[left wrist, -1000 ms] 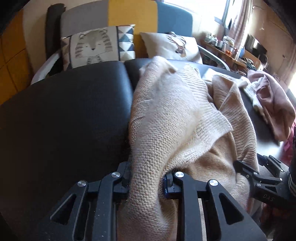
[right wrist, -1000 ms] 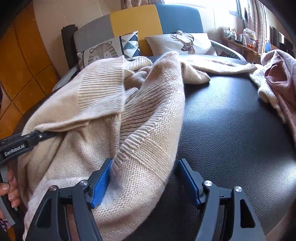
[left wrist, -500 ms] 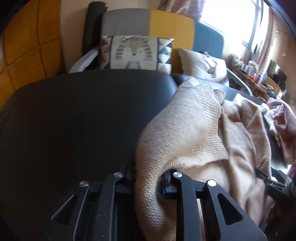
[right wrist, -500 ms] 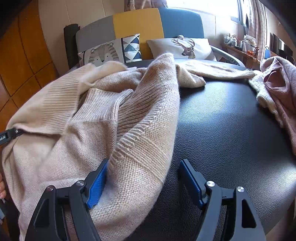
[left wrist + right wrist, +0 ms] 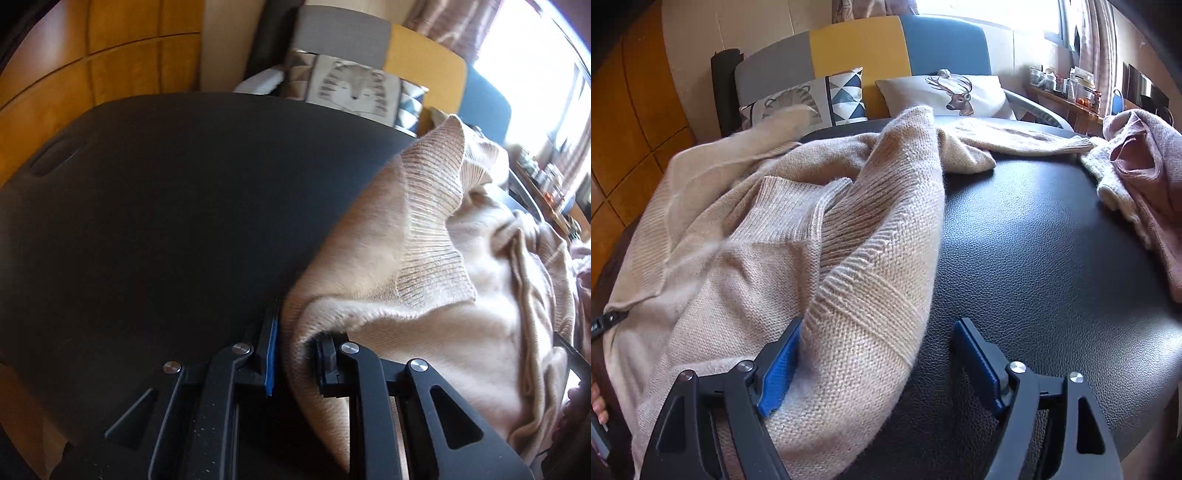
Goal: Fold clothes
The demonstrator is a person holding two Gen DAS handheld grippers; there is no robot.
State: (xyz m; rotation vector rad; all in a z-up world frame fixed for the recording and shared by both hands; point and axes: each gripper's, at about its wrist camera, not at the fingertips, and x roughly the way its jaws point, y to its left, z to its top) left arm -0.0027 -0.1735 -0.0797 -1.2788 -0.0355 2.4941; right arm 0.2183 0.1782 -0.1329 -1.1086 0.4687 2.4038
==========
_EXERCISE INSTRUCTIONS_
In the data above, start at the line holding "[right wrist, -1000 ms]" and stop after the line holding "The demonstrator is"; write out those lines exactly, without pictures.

_ANSWER BELOW_
[right wrist, -1000 ms] 
[left wrist, -500 ms] 
[right wrist, -500 ms] 
[left wrist + right wrist, +0 ms] 
Goal: Fold clothes
The demonstrator is a person holding two Gen DAS handheld grippers; there is no robot.

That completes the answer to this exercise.